We four drove to the temple, and Auntie was visiting/going out after so long, she just kept on staring outside, looking at the changing landscape, like a kiddo person. She completed all the rituals, we had the Masala Dosa, and there was Ganesha, my Ganesha, she prayed for all of us, told her story of the temple being built for another time and we all listened so intently. The temple had a familiar vibe, a vibe I had known for years, my eyes just closed automatically, and I was at peace, and I was happy, calmer, and stronger. We went to a nearby shop, and it was after a couple of years that Auntie was shopping for herself, on her own, and she was so excited. And after we finished shopping, the kind shop owner did not accept the payment, he was like, happy birthday to you, from my side!! It was so weird, not normal, for him to be generous and nice, for no reason, just this common good we have shared. 

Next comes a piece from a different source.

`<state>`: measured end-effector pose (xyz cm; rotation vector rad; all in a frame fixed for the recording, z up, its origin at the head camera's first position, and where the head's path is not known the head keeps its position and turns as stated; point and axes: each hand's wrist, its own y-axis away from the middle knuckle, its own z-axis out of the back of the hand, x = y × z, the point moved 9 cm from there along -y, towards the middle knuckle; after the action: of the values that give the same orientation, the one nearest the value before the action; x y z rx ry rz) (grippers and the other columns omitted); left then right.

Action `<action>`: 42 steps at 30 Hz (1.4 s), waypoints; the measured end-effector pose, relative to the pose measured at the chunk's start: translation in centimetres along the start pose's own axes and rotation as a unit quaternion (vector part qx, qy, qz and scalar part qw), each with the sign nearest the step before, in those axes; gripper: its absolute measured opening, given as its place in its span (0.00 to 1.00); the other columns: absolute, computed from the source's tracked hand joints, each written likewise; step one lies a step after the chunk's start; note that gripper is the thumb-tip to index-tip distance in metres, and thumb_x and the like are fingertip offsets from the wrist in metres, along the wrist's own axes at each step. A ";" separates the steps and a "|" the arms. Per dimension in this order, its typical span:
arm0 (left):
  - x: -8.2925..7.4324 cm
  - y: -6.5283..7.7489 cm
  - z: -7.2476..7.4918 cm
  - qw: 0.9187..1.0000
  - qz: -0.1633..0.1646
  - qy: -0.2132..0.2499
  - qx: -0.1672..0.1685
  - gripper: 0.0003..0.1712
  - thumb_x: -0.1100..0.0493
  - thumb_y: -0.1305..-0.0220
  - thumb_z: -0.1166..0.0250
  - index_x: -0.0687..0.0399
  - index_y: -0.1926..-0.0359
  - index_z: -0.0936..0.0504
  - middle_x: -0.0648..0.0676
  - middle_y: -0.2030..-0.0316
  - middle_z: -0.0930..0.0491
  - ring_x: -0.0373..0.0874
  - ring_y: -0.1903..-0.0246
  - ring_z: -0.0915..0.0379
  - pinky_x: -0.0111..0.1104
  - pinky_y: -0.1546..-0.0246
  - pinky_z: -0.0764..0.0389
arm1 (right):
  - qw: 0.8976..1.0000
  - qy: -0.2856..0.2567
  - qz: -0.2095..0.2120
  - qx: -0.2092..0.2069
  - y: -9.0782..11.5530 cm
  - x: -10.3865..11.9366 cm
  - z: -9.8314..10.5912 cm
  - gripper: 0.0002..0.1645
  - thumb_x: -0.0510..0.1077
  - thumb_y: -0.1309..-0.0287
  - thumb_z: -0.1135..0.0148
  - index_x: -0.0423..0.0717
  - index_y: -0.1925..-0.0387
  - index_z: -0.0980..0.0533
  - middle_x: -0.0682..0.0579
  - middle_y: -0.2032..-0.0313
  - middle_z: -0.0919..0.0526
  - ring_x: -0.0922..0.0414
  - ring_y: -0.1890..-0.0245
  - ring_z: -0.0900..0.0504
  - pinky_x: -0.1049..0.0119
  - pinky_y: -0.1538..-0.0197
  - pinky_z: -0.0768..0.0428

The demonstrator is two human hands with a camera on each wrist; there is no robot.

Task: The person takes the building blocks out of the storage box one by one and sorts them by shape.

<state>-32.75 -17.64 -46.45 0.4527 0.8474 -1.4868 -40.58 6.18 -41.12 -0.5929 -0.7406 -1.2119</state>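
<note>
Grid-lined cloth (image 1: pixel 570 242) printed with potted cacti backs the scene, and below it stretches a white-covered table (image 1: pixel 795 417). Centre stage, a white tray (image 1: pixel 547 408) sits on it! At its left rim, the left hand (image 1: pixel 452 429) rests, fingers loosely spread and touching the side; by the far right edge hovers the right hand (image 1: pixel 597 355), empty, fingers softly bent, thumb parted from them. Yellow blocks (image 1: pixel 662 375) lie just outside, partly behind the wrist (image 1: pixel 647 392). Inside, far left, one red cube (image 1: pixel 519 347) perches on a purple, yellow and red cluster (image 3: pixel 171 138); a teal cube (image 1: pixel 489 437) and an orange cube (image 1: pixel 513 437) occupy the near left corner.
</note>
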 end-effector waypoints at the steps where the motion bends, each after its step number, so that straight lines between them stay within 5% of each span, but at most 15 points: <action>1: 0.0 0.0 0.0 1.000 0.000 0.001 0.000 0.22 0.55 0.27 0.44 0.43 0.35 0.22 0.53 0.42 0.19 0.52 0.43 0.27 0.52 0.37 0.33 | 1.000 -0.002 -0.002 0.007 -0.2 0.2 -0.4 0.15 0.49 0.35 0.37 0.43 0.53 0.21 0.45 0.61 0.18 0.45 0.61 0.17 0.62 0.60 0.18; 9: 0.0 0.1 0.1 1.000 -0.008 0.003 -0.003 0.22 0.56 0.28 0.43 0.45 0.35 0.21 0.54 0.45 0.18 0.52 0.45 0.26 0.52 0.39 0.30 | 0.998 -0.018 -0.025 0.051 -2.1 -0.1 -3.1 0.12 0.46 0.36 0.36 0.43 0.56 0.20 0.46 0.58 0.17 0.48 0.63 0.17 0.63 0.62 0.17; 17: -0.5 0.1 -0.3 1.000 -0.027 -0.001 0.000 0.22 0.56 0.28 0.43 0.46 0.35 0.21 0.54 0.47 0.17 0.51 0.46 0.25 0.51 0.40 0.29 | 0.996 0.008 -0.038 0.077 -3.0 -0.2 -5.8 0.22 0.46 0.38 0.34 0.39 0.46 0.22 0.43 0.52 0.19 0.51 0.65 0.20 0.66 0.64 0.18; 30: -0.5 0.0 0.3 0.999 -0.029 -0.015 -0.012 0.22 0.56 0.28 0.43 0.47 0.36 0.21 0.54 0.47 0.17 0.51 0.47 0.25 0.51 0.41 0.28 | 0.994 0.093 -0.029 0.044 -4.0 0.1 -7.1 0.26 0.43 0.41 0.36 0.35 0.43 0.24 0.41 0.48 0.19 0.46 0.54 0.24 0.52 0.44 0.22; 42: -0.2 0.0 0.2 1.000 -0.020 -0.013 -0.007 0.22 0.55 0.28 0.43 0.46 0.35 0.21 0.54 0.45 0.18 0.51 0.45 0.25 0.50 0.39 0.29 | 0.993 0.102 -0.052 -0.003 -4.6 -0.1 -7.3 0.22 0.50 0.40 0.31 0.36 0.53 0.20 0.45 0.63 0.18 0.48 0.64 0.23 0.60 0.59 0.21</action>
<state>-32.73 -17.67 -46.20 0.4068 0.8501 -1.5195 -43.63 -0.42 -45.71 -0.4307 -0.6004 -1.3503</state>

When we came back home, it was after so long since I had met her, that Auntie hugged us. There is always so much love, and blessing she has to share with us. She was like, you are not going home kid, you have to stay here. As Dr Murty always likes to recollect, she had worked, led a whole college to become more inclusive for women, creating a safe space for women to live and study, and trying to convince parents to send their children to the university, and it was decades ago, the university is still there, Sri Padmavathi Women’s Degree College, still there educating women. And there were so many messages, and calls, constantly that day from all around the world, someone even created a whole YouTube video for her. She was trying to read this news article on her small phone screen, and the font was too small, and it was in Telugu so I could not translate. I just put that article on her laptop, and she read it all line by line, she was so happy to hear all the wishes, so many messages left unread, and now she could read it all. A small thing, a big change in her life. Women are not allowed to touch feet while greeting elders, but whenever we go out, I just make sure to help her dress up and wear her shoes, and she lets me do it all. She would just sit there like a kid. 

But I realized one thing when we video-called one of her former students, that is her why all along right? This is her ‘why’, giving back, trying to help just one another person and educating one more person. After a point when you have lived through life, through all these phases, what drives you to still be alive? What drives you to still live through, and it was a simple observation, it was this drive to help one another person. Once all the selfish goals are satisfied, what you can give back to the world is what matters. She makes tea for me every time I visit her. We have these pizza parties, and just yesterday, she cooked idlis for me. She always has so much advice about never giving up, studying hard, and growing into a better person, each day. And above all, I love how much belief she has in me; you will find a good job, you will do excellently in exams, you will find love, and bring your parents here to show them around. And the best line I remember was, I admire you for the good work you have been doing for your studies!

Just sometime back, I visited her and explained to her what Robotics is, and she was so proud of it, of me doing it all, knowing how to repair a few of the door handles to build these kiddo robots.

Just a set of google searches helped me find so much more about her - 

https://www.thehansindia.com/featured/womenia/the-visionary-principal-of-spw-college-completes-100-years-719157

https://www.youtube.com/watch?v=gI0XEu1kNKE

https://www.youtube.com/watch?v=haEYGb0WHlQ

https://www.youtube.com/watch?v=w0GAXfBGF9g

https://www.thehindu.com/news/national/andhra-pradesh/old-students-extend-birthday-wishes-to-their-first-principal/article33302669.ece

The way she has and has been living her life just gives me life goals each day right there, to grow up to be that kind, generous, lovely, and strong!!